What ends up happening is that some labelers learn what the pre-determined questions and answers are and share these via Facebook and Discord to other labelers. That way, the other labelers can stay on the task longer while providing garbage responses to the non-predetermined question/answer pairs.

It's an arms race with labelers on one end, trying to make a quick buck, and data labeling platforms on the other, trying to get quality labeled data.

It was tried. 4chan tried a coordinated “penis” prank on Recaptcha. Despite the much vaunted community power of the website, and despite being coordinated, nothing happened.

It turns out that they are a drop in the bucket. Not only is there low RoI but also the group is too weak.

Did anything ever come of that? Because nowadays, those captchas are no longer used.

Seems like a lot of tedious work at low pay for little impact, particularly for people who are tech savvy enough.

Its worth hiring people full time to do high quality labeling. Benefits, 401k, the whole 9. A good technician who can interpret nuance has value.

>A good technician who can interpret nuance has value.

I want to highlight this phrase, because I think it is critically important and frequently missing from the worldview of the technical workforce. It is a serious risk that is created by the narratives around STEM education - especially engineering. Good technicians are incredibly valuable.

My first job out of engineering school was in a semiconductor factory. From the day I walked in, I was absolutely dependent on the technicians who worked on the tools to do my job well, as was every other engineer. I could do things they couldn't, but they absolutely could do things I couldn't. There were two types of early career engineers there (1) those who valued what the technicians could teach them and built those relationships and (2) those who did not. That second group struggled. They struggled because they didn't know how to listen to someone who they perceived as having less knowledge/education/value compared to them. Some of them got really upset when they found out senior technicians (typically with an AS) earned more than junior engineers (BS/MS). The reality was, the young engineers were a hell of a lot more replaceable and much easier to automate.

Google recently published a paper on this topic[0] and it is now a required read in the basic and advanced statistics courses that I teach, because a lot of my students are very excited about getting into machine learning roles. Unless you have quality data and information, the complexity of analysis you do on it largely doesn't matter.

[0] https://research.google/pubs/pub49953/

This can be somewhat resolved, if the engineers working on the model are required to do 1% of labeling.

100%...in our case it was 'do 1% of the cleaning/wiping/scrubbing'.

As if I haven't outed myself to any of my students reading this...we do it on the first day in my stats class:

Spend the day collecting data using the board game operation.

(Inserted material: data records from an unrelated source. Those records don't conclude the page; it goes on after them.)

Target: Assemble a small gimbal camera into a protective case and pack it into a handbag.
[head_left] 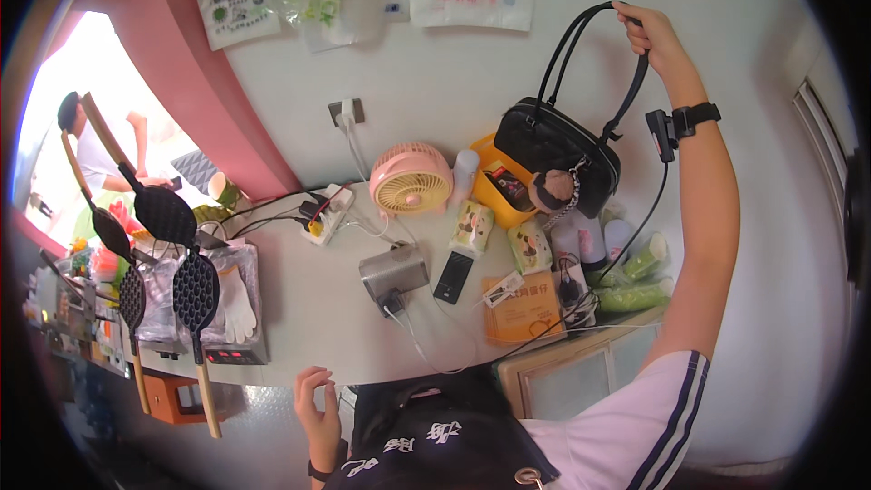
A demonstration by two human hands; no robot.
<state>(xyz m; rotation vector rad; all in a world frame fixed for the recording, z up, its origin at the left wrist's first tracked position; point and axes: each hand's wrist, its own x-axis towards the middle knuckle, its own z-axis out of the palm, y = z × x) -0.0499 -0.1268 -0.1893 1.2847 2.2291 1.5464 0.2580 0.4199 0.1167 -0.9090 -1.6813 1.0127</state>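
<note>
My right hand (650,36) is raised at the upper right, its fingers closed round a handle of a black handbag (562,150). The bag hangs tilted against the white wall, partly covering a yellow bin (506,183). A silver chain (575,189) and a brown and black fluffy charm (553,191) dangle from it. Whether the bag's underside touches anything cannot be made out. Down by the counter's front edge, my left hand (318,413) holds nothing, with its fingers loosely bent and apart.
On the white counter (308,318) stand a pink fan (411,180), a metal box (394,274), a black phone (453,276), tissue packs (474,225) and an orange box (524,310). Waffle irons (195,290) with wooden handles stand left. Beyond the window is another person (104,145).
</note>
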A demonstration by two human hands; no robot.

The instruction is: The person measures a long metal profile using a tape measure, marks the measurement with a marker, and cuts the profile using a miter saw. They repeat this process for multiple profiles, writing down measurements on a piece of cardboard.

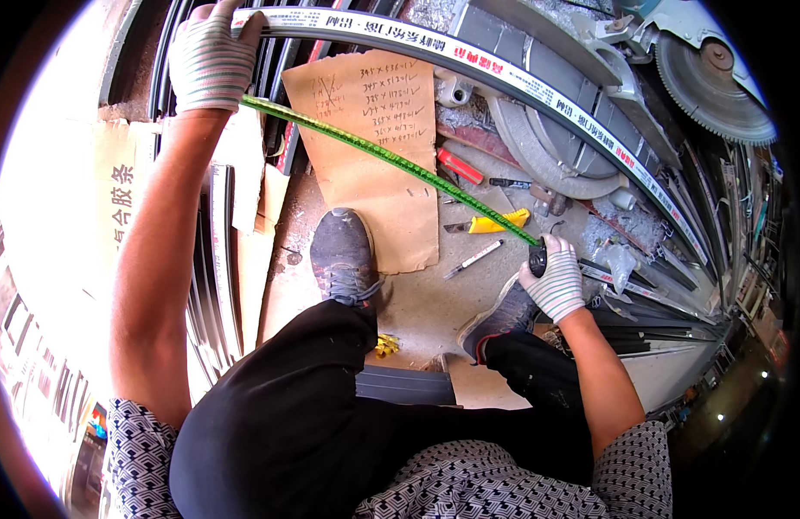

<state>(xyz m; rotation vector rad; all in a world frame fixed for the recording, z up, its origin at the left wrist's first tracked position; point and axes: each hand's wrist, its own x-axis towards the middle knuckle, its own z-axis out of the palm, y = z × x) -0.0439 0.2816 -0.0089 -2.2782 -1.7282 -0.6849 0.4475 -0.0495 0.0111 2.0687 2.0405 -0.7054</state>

I tell you the categories of data to collect, I don't tell you exactly how to collect the data. Then you clean that data for homework...the discussion about whether that data is good quality creates a lot of insight.

It's just not as efficient because the size of a dataset is often the biggest factor in determining performance. simply, I get way more labels if I'm paying $0.10 each vs the cost of a full time salary. And individuals are prone to burnout with repetitive tasks

Data labeling is one job that seems to lend itself well to gig work. There were many times where I would have gladly spent a day labeling images in exchange for $50, no need for benefits

>It's just not as efficient because the size of a dataset is often the biggest factor in determining performance.

I fundamentally disagree. Its not the size of the dateset that determines performance but the quality. Sure. Bigger is better. But simply better is *way* better. I can do more with 1000 high quality examples of the thing than I can with 40k low quality ones.

I've gone as far as bringing on 40 digitizers at once full time. I would never have been able to accomplish that project with turks. I would never have been able to call a team meeting and explain a very specific shift in interpretation we would be doing regarding the relationship of feature apple to feature banana, and when and where it would apply.

The difference between thinking you need oom more examples over a few quality ones I think depends on how in the thick of it you've been with regards to ML on theoretical grounds versus doing the boots on the ground work to get a product out. Having control over digitization and labeling and being willing to pay for high quality label's has allowed me to get results that directly meet my clients needs as opposed to sitting in some uncanny valley where the results are close, but no cigar.

The recent trend of self supervision in computer vision disagrees with this hypothesis.

If I get a thousand labels for $0.10/ea and 50% of them are wrong there is two ways to look at the result:

1) I spent $100 on 1000 labels

2) I spent $100 on 500 good labels and 500 bad ones and can’t tell them apart.

If I spent $0.20 per label on 500 labels with good better accuracy I end up spending less and getting more.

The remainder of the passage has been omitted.